Publié le 15 septembre 2009
OTTAWA – À l’occasion des audiences sur le projet de loi d’initiative parlementaire S-227 qui se déroulent devant le Comité sénatorial des finances, le sénateur Watt a déclaré aujourd’hui ce qui suit : « Au Nunavik, les taxes imposées à un produit sont calculées à partir du prix que ce produit y coûte… Il est donc évident que, pour les habitants, ces produits coûtent trois à cinq fois plus cher que pour les Canadiens qui vivent dans le Sud du Canada; étant donné la récession, on peut dire qu’un dollar canadien dollar vaut à peu près 29 ¢ aujourd’hui. »
Un témoin entendu par le comité, Yves Normandin, président de l’arctique Inc. a déclaré : « Vouloir mettre plus d’argent dans la poche des habitants du Nunavik relève du bon sens. » M. Normandin a appuyé sans réserve la proposition d’allégement fiscal du sénateur : « Dans le monde dans lequel nous vivons, nous avons accès à de nombreux moyens de communication, ce qui explique que de nombreux habitants du Nunavik connaissent les produits qui existent sur le marché et savent qu’ils n’ont pas les moyens de les acheter.
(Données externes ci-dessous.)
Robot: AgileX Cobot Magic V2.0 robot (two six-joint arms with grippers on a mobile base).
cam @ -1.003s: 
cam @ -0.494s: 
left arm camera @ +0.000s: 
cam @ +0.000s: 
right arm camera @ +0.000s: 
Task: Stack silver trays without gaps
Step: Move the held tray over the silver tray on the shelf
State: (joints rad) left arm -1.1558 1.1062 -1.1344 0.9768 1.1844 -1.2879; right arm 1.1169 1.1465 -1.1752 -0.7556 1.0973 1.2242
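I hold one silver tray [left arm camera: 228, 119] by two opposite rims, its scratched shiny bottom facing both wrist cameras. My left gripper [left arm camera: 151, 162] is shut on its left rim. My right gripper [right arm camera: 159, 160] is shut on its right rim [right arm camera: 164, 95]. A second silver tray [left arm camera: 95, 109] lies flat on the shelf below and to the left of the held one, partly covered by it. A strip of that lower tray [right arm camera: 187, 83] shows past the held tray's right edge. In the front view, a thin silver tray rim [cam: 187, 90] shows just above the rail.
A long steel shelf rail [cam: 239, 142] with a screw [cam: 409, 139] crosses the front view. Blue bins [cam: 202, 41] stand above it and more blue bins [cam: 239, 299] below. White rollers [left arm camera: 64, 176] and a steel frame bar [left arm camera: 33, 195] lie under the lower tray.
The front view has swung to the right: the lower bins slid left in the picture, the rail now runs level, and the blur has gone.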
Leur pauvreté engendre des problèmes sociaux, notamment chez les jeunes, qui perdent l’espoir d’être les égaux des autres Canadiens. »
Si le projet de loi du sénateur Watt était adopté par le Parlement, le Nunavik deviendrait une zone spéciale, ce qui permettrait aux particuliers de Nunavik de bénéficier d’un allégement de l’impôt sur le revenu dans le cadre de la déduction pour les habitants de régions éloignées pouvant atteindre 70 $, déduction qui s’ajoute à celles déjà en place. Grâce à cette mesure législative, il n’y aurait plus de TPS sur les biens et les services et les carburants à base de pétrole se verraient aussi exempter de la taxe d’accise fédérale.
Les audiences du Comité sénatorial des finances se poursuivront demain. Les témoins qui seront entendus sont : Mary Simon, la présidente de Tapiriit Kanatami; Gérard Duhaime de l’Université Laval qui dirige la Chaire de recherche du Canada sur la condition autochtone comparée; Rita Novalinga, la présidente de La Fédération des coopératives du Nouveau-Québec.